* [Exercise goal]: Line by line, copy the listing below exactly.

* [Source data]:
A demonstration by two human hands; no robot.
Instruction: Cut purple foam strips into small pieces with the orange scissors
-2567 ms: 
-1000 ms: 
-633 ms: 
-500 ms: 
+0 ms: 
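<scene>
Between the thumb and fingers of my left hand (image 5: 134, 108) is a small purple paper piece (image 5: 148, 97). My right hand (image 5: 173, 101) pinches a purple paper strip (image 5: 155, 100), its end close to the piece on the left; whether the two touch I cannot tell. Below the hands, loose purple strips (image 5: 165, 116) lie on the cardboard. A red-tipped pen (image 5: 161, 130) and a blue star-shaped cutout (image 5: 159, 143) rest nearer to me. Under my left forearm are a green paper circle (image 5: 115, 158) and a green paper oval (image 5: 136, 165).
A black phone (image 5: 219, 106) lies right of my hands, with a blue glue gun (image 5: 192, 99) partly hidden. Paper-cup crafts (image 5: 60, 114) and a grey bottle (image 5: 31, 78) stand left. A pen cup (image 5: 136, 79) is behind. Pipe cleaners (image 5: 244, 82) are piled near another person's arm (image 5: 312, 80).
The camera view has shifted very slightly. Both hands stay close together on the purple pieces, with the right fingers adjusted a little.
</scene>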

* [Solution for this exercise]:
A demonstration by two human hands; no robot.
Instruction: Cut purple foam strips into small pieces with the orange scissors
-2567 ms: 
-1000 ms: 
-633 ms: 
-500 ms: 
+0 ms: 
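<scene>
Between the thumb and fingers of my left hand (image 5: 134, 108) is a small purple paper piece (image 5: 148, 97). My right hand (image 5: 173, 101) pinches a purple paper strip (image 5: 155, 100), its end close to the piece on the left; whether the two touch I cannot tell. Below the hands, loose purple strips (image 5: 165, 116) lie on the cardboard. A red-tipped pen (image 5: 161, 130) and a blue star-shaped cutout (image 5: 159, 143) rest nearer to me. Under my left forearm are a green paper circle (image 5: 115, 158) and a green paper oval (image 5: 136, 165).
A black phone (image 5: 219, 106) lies right of my hands, with a blue glue gun (image 5: 192, 99) partly hidden. Paper-cup crafts (image 5: 60, 114) and a grey bottle (image 5: 31, 78) stand left. A pen cup (image 5: 136, 79) is behind. Pipe cleaners (image 5: 244, 82) are piled near another person's arm (image 5: 312, 80).
The camera view has shifted very slightly. Both hands stay close together on the purple pieces, with the right fingers adjusted a little.
</scene>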

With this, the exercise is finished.